### WHAT TO WORK ON
Give the entries again in full. Nothing may be altered.

### GIVEN RECORDS

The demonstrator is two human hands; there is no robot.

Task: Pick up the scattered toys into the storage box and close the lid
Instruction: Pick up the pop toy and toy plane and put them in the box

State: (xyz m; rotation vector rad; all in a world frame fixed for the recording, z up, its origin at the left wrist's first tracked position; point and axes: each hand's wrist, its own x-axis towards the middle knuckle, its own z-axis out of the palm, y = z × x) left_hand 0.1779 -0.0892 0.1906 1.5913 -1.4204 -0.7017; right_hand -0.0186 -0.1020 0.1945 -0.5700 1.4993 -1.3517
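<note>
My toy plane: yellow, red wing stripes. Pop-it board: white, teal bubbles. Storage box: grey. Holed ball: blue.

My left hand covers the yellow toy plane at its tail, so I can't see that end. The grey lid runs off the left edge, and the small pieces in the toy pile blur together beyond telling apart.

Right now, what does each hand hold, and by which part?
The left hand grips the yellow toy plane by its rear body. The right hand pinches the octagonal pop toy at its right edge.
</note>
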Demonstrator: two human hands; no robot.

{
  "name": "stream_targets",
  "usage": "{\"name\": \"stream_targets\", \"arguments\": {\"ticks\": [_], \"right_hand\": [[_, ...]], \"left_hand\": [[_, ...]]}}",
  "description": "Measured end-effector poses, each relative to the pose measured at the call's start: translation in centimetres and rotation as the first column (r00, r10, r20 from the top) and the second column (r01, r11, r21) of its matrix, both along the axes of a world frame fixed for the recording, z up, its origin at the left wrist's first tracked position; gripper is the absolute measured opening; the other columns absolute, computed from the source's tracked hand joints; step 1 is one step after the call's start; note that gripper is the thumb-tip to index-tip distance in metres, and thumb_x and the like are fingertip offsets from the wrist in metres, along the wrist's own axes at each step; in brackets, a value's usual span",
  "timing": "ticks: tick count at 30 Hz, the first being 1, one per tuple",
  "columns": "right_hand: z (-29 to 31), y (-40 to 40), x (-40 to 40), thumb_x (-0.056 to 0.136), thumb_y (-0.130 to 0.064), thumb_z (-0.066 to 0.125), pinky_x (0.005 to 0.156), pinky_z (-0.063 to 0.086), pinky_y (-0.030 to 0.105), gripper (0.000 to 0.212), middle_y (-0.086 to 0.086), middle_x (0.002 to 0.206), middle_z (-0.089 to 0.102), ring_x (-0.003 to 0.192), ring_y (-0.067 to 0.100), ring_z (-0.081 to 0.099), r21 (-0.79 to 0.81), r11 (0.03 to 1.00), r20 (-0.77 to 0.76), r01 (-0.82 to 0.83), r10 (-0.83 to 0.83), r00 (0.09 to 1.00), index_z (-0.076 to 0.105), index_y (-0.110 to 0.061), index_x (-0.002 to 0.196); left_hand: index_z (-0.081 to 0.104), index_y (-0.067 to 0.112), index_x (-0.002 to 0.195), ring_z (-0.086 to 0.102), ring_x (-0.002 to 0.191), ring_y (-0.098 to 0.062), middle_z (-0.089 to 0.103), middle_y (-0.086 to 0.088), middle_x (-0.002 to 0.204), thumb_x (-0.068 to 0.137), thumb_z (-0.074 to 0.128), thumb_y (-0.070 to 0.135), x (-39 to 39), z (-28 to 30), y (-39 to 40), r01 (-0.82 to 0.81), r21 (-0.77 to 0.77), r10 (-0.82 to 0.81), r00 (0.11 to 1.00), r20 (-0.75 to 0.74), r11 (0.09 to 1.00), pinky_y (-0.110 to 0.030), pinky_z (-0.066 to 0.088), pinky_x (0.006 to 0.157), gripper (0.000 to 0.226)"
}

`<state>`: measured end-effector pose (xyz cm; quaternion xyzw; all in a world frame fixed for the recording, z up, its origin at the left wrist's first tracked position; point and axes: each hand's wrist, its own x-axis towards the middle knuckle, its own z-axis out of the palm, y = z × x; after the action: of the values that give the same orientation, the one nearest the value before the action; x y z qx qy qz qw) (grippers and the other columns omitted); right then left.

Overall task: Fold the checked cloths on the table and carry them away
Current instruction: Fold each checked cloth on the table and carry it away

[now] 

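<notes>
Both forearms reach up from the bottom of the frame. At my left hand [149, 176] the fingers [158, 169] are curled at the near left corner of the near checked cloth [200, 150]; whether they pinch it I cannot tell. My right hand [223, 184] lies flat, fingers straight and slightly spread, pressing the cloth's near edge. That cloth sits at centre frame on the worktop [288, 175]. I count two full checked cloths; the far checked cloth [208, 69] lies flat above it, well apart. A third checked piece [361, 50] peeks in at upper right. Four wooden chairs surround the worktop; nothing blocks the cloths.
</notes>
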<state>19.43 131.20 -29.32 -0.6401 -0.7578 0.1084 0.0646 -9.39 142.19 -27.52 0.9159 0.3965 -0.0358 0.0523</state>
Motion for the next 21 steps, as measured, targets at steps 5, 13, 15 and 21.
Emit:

### FINAL ANSWER
The demonstrator is two human hands; there is no robot.

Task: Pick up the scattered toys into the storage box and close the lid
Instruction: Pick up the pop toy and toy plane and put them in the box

State: (xyz m; rotation vector rad; all in a world frame fixed for the recording, z up, its origin at the left wrist's first tracked position; point and axes: each hand's wrist, its own x-axis towards the middle knuckle, its own z-axis out of the palm, y = z × x) left_hand 0.1779 -0.0892 0.1906 1.5913 -1.4204 -0.7017; right_hand -0.0186 -0.1020 0.1945 -0.5700 1.4993 -1.3517
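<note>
My toy plane: yellow, red wing stripes. Pop-it board: white, teal bubbles. Storage box: grey. Holed ball: blue.

My left hand covers the yellow toy plane at its tail, so I can't see that end. The grey lid runs off the left edge, and the small pieces in the toy pile blur together beyond telling apart.

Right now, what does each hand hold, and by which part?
The left hand grips the yellow toy plane by its rear body. The right hand pinches the octagonal pop toy at its right edge.
</note>
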Demonstrator: two human hands; no robot.

{
  "name": "stream_targets",
  "usage": "{\"name\": \"stream_targets\", \"arguments\": {\"ticks\": [_], \"right_hand\": [[_, ...]], \"left_hand\": [[_, ...]]}}",
  "description": "Measured end-effector poses, each relative to the pose measured at the call's start: translation in centimetres and rotation as the first column (r00, r10, r20 from the top) and the second column (r01, r11, r21) of its matrix, both along the axes of a world frame fixed for the recording, z up, its origin at the left wrist's first tracked position; gripper is the absolute measured opening; the other columns absolute, computed from the source's tracked hand joints; step 1 is one step after the call's start; note that gripper is the thumb-tip to index-tip distance in metres, and thumb_x and the like are fingertip offsets from the wrist in metres, along the wrist's own axes at each step; in brackets, a value's usual span",
  "timing": "ticks: tick count at 30 Hz, the first being 1, one per tuple",
  "columns": "right_hand: z (-29 to 31), y (-40 to 40), x (-40 to 40), thumb_x (-0.056 to 0.136), thumb_y (-0.130 to 0.064), thumb_z (-0.066 to 0.125), pinky_x (0.005 to 0.156), pinky_z (-0.063 to 0.086), pinky_y (-0.030 to 0.105), gripper (0.000 to 0.212), middle_y (-0.086 to 0.086), middle_x (0.002 to 0.206), middle_z (-0.089 to 0.102), ring_x (-0.003 to 0.192), ring_y (-0.067 to 0.100), ring_z (-0.081 to 0.099), r21 (-0.79 to 0.81), r11 (0.03 to 1.00), r20 (-0.77 to 0.76), r01 (-0.82 to 0.83), r10 (-0.83 to 0.83), r00 (0.09 to 1.00), index_z (-0.076 to 0.105), index_y (-0.110 to 0.061), index_x (-0.002 to 0.196); left_hand: index_z (-0.081 to 0.104), index_y (-0.067 to 0.112), index_x (-0.002 to 0.195), ring_z (-0.086 to 0.102), ring_x (-0.002 to 0.191), ring_y (-0.098 to 0.062), middle_z (-0.089 to 0.103), middle_y (-0.086 to 0.088), middle_x (-0.002 to 0.204), thumb_x (-0.068 to 0.137), thumb_z (-0.074 to 0.128), thumb_y (-0.070 to 0.135), x (-39 to 39), z (-28 to 30), y (-39 to 40), r01 (-0.82 to 0.81), r21 (-0.77 to 0.77), r10 (-0.82 to 0.81), r00 (0.11 to 1.00), r20 (-0.75 to 0.74), r11 (0.09 to 1.00), pinky_y (-0.110 to 0.030), pinky_z (-0.066 to 0.088), pinky_x (0.006 to 0.157), gripper (0.000 to 0.226)"
}

`<state>`: measured end-effector pose (xyz cm; quaternion xyzw; all in a world frame fixed for the recording, z up, its origin at the left wrist's first tracked position; point and axes: each hand's wrist, its own x-axis towards the middle knuckle, its own z-axis out of the palm, y = z × x; after the action: of the values that give the same orientation, the one nearest the value before the action; x y z qx qy qz qw) (grippers and the other columns omitted); right then left.

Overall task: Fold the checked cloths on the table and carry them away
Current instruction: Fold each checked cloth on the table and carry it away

[now] 

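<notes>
Both forearms reach up from the bottom of the frame. At my left hand [149, 176] the fingers [158, 169] are curled at the near left corner of the near checked cloth [200, 150]; whether they pinch it I cannot tell. My right hand [223, 184] lies flat, fingers straight and slightly spread, pressing the cloth's near edge. That cloth sits at centre frame on the worktop [288, 175]. I count two full checked cloths; the far checked cloth [208, 69] lies flat above it, well apart. A third checked piece [361, 50] peeks in at upper right. Four wooden chairs surround the worktop; nothing blocks the cloths.
</notes>
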<state>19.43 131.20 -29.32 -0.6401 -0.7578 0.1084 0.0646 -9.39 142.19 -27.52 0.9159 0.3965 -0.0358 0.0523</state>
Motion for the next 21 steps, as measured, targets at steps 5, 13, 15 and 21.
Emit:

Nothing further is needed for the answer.